■ EXERCISE PROMPT ■
Reproduce, without alteration, every line of the data; exclude the images.

■ Excerpts from a dataset ■
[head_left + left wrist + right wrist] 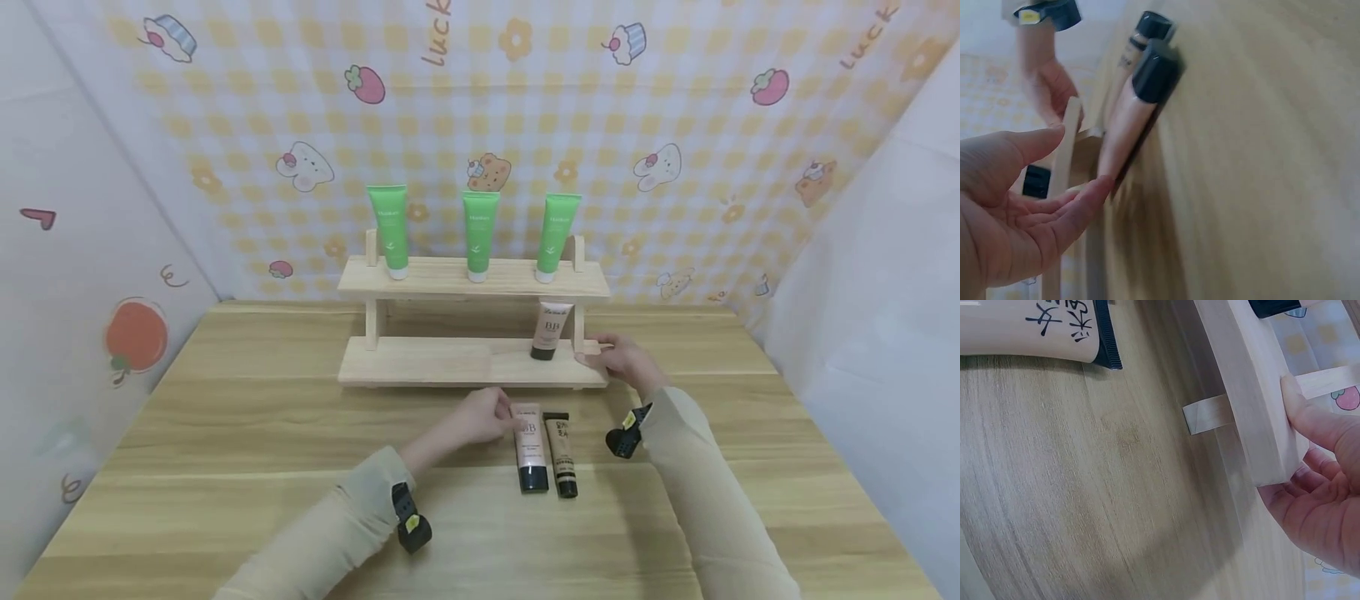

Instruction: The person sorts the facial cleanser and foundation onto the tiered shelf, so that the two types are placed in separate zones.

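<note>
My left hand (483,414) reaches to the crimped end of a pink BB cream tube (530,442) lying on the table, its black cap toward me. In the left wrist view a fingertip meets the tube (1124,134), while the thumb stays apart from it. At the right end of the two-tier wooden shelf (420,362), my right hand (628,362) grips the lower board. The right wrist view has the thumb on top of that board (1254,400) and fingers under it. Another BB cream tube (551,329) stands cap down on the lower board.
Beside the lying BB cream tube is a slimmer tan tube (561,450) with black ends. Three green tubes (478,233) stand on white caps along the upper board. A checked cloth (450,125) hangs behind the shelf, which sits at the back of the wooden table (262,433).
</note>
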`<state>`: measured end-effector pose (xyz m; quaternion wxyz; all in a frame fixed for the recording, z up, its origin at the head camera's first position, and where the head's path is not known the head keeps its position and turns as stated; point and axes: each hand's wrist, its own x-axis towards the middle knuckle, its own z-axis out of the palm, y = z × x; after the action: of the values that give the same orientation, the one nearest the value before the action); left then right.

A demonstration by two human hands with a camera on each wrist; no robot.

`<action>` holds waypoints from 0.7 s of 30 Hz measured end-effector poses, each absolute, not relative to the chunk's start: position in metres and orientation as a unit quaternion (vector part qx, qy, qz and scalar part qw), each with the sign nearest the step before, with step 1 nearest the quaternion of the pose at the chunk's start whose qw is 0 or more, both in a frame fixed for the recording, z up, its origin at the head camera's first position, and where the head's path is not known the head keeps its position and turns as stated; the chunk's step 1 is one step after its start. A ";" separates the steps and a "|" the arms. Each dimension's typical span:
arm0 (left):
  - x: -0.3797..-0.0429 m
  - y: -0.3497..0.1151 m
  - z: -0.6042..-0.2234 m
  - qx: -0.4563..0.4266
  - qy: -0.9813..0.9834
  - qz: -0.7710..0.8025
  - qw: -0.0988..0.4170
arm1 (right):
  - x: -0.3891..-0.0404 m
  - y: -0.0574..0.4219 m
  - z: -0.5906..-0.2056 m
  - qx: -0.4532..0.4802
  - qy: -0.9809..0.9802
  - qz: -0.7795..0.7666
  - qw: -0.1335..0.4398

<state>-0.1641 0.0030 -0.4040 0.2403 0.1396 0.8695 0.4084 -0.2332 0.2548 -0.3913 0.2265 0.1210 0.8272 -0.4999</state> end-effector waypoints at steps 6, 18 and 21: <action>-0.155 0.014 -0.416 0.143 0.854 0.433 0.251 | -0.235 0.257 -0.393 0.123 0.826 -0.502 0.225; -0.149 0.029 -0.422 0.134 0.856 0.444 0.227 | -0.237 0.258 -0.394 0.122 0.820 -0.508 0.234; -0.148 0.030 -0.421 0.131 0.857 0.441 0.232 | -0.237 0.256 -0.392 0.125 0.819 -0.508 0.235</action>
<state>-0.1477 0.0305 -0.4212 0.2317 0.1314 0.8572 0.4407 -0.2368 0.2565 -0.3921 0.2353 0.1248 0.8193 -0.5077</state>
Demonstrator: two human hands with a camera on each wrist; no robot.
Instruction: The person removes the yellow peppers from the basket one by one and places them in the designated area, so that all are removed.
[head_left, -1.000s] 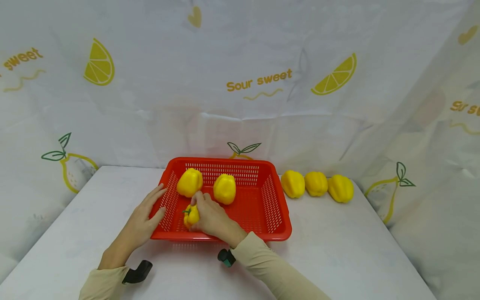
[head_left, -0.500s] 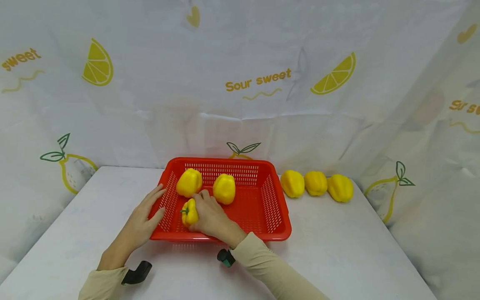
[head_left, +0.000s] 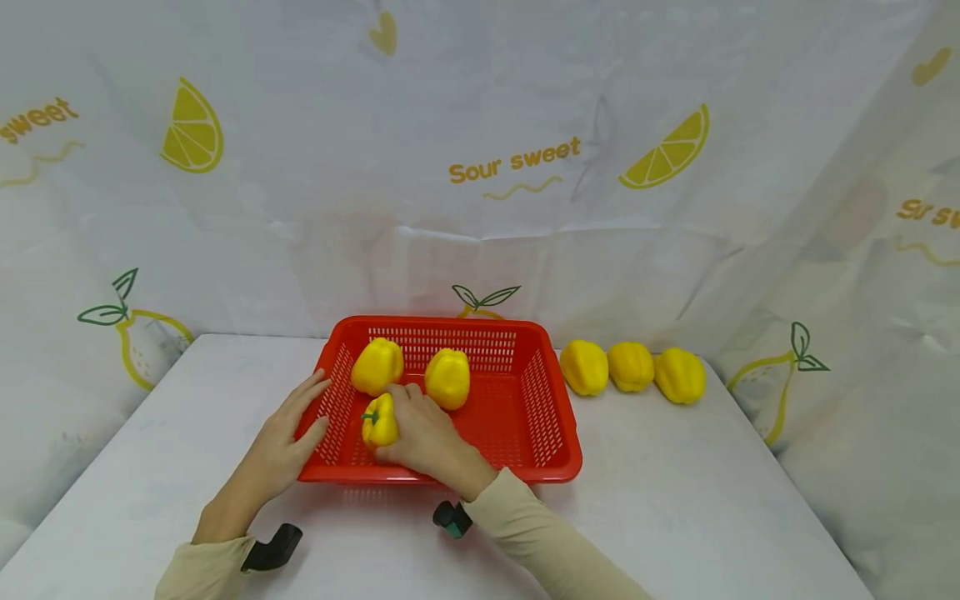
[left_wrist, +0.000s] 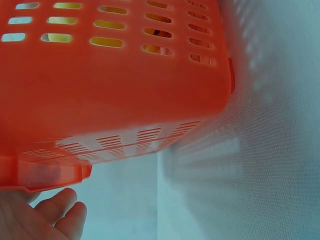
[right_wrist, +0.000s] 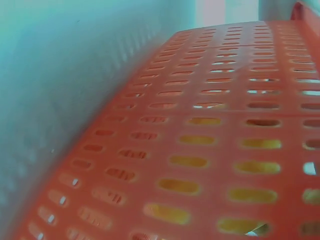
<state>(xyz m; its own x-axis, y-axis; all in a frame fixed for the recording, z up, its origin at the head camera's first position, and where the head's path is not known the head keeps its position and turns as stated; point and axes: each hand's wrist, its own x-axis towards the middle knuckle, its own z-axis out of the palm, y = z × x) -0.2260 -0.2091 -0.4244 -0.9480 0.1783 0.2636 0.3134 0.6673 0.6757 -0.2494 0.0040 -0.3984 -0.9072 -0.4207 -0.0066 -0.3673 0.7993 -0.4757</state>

■ ANSWER BELOW ■
[head_left + left wrist + right wrist] 

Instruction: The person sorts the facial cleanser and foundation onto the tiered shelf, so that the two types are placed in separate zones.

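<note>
My left hand (483,414) reaches to the crimped end of a pink BB cream tube (530,442) lying on the table, its black cap toward me. In the left wrist view a fingertip meets the tube (1124,134), while the thumb stays apart from it. At the right end of the two-tier wooden shelf (420,362), my right hand (628,362) grips the lower board. The right wrist view has the thumb on top of that board (1254,400) and fingers under it. Another BB cream tube (551,329) stands cap down on the lower board.
Beside the lying BB cream tube is a slimmer tan tube (561,450) with black ends. Three green tubes (478,233) stand on white caps along the upper board. A checked cloth (450,125) hangs behind the shelf, which sits at the back of the wooden table (262,433).
</note>
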`<state>`: measured end-effector pose (xyz m; quaternion wxyz; all in a frame fixed for the recording, z up, its origin at the head camera's first position, and where the head's path is not known the head keeps its position and turns as stated; point and axes: each hand's wrist, its own x-axis towards the middle knuckle, its own z-axis out of the palm, y = z × x; after the action: of the values that give the same orientation, the one nearest the value before the action); left then right.

A demonstration by two human hands with a camera on each wrist; no robot.

`<action>` holds waypoints from 0.7 s of 30 Hz measured end-effector poses, each absolute, not relative to the chunk's start: position in metres and orientation as a unit quaternion (vector part qx, qy, qz and scalar part qw), each with the sign nearest the step before, with step 1 nearest the quaternion of the pose at the chunk's start whose qw is 0 or more, both in a frame fixed for the recording, z up, its origin at the head camera's first position, and where the head's path is not known the head keeps its position and turns as stated; the chunk's step 1 is one step after its start. A ";" separates the steps and a "|" the arms. Each dimension's typical span:
arm0 (left):
  - x: -0.3797..-0.0429 m
  - y: -0.3497..0.1151 m
  - z: -0.6042..-0.2234 m
  - qx: -0.4563..0.4266
  - qy: -0.9813..0.9834
  - qz: -0.7710..0.8025
  - qw: -0.0988..0.4170
arm1 (right):
  - x: -0.3891..-0.0404 m
  - y: -0.0574..0.4219 m
  - z: -0.5906..-0.2056 m
  - qx: -0.4532..0.4802
  - qy: -0.9809..0.9802
  - qz: -0.7795..0.7666
  - qw: -0.1335..0.4398

<state>-0.1641 0.0030 -0.4040 0.2403 0.1396 0.8695 0.4084 -0.2332 0.2548 -0.3913 0.2265 0.1210 0.8272 -0.4999</state> end-effector waypoints at steps 6, 18 and 21: <action>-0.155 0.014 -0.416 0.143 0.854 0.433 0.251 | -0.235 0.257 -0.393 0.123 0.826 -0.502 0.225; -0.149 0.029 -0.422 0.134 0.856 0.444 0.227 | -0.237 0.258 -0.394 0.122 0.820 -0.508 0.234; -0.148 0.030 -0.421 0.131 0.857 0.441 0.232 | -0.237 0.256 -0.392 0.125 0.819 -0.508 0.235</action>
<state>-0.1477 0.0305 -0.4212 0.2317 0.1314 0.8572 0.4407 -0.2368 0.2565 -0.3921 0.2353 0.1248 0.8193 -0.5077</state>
Demonstrator: two human hands with a camera on each wrist; no robot.
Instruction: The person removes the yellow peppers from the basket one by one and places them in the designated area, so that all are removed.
[head_left, -1.000s] 
[head_left, -0.500s] 
[head_left, +0.000s] 
[left_wrist, +0.000s] 
[right_wrist, +0.000s] 
<state>(xyz m; its own x-axis, y-axis; all in a frame fixed for the recording, z up, its origin at the head camera's first position, and where the head's path is not known the head keeps its position and turns as stated; point and axes: each hand's wrist, its own x-axis towards the middle knuckle, its own z-axis out of the palm, y = z × x) -0.2260 -0.2091 -0.4244 -0.9480 0.1783 0.2636 0.3134 0.6673 0.6757 -0.2494 0.0040 -0.3984 -0.9072 -0.4207 -0.0066 -0.3673 0.7993 -0.4757</state>

With this, the exercise is finished.